## WHAT YOU SHOULD DO
In the data that follows, find the line with "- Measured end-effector"; transcribe it, every later line up to the one with "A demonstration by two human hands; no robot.", and that line as well, exactly and with no others.
____
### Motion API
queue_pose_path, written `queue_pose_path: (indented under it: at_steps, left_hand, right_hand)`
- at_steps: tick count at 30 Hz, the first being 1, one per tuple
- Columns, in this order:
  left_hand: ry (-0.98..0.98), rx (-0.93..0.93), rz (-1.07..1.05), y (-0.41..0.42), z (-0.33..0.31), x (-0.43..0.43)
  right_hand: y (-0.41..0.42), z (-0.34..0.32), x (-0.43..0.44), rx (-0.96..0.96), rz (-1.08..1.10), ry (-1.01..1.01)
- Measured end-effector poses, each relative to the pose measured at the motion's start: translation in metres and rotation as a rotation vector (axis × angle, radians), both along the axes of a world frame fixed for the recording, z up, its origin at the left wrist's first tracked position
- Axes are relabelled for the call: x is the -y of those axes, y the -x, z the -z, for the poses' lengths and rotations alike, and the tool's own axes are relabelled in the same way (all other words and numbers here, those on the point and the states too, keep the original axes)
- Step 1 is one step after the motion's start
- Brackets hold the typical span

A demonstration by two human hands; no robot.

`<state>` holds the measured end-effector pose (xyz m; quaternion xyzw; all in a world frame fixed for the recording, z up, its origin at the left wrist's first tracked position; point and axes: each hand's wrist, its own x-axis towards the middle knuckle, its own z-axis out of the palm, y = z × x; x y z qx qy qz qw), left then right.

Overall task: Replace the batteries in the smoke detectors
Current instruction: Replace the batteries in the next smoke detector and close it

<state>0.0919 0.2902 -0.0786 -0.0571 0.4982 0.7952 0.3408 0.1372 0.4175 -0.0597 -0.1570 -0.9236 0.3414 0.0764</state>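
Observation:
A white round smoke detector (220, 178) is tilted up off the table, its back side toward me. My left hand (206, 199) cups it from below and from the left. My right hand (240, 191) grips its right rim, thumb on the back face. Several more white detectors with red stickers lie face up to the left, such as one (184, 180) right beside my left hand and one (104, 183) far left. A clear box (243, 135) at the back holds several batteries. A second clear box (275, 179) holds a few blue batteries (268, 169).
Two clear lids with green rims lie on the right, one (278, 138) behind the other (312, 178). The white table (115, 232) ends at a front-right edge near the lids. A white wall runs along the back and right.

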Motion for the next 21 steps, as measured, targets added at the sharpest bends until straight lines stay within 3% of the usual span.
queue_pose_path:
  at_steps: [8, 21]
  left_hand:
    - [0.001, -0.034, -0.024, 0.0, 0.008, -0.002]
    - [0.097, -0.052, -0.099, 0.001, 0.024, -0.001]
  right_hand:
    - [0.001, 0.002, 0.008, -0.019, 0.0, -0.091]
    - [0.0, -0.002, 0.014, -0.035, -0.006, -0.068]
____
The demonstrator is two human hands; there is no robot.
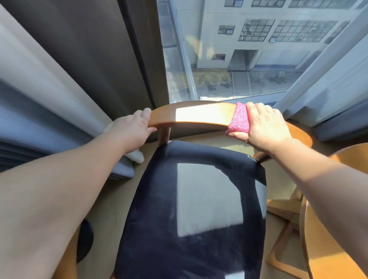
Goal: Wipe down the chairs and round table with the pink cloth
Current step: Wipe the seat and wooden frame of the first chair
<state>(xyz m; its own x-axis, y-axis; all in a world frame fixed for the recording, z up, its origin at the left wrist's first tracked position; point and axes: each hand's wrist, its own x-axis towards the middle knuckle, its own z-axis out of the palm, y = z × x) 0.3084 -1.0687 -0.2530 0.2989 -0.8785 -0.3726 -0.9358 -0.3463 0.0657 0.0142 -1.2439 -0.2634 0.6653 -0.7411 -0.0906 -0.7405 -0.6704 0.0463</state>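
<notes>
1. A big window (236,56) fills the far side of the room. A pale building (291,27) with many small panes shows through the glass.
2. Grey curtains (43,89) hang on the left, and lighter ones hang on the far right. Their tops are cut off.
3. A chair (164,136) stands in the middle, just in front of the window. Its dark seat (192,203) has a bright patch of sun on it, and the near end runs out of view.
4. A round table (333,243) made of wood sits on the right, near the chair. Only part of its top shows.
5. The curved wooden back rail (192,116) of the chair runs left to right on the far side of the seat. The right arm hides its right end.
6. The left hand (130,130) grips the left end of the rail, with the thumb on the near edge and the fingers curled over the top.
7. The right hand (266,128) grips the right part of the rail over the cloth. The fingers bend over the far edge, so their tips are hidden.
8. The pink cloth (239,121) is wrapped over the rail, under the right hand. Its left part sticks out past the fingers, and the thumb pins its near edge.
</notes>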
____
## RESPONSE AREA
- Measured end-effector poses, each relative to the pose measured at the motion's start: translation in metres and rotation as a rotation vector (axis × angle, radians), both along the axes of a world frame fixed for the recording, z up, its origin at the left wrist's first tracked position
- Axes are relabelled for the call: x is the -y of those axes, y the -x, z the -z, for the poses' lengths and rotations alike, and the tool's own axes are relabelled in the same way (all other words and numbers here, those on the point and the states too, keep the original axes)
- Step 1 is one step after the motion's start
- Brackets hold the typical span

A demonstration by two human hands; no robot.

What the exercise asked for is complete.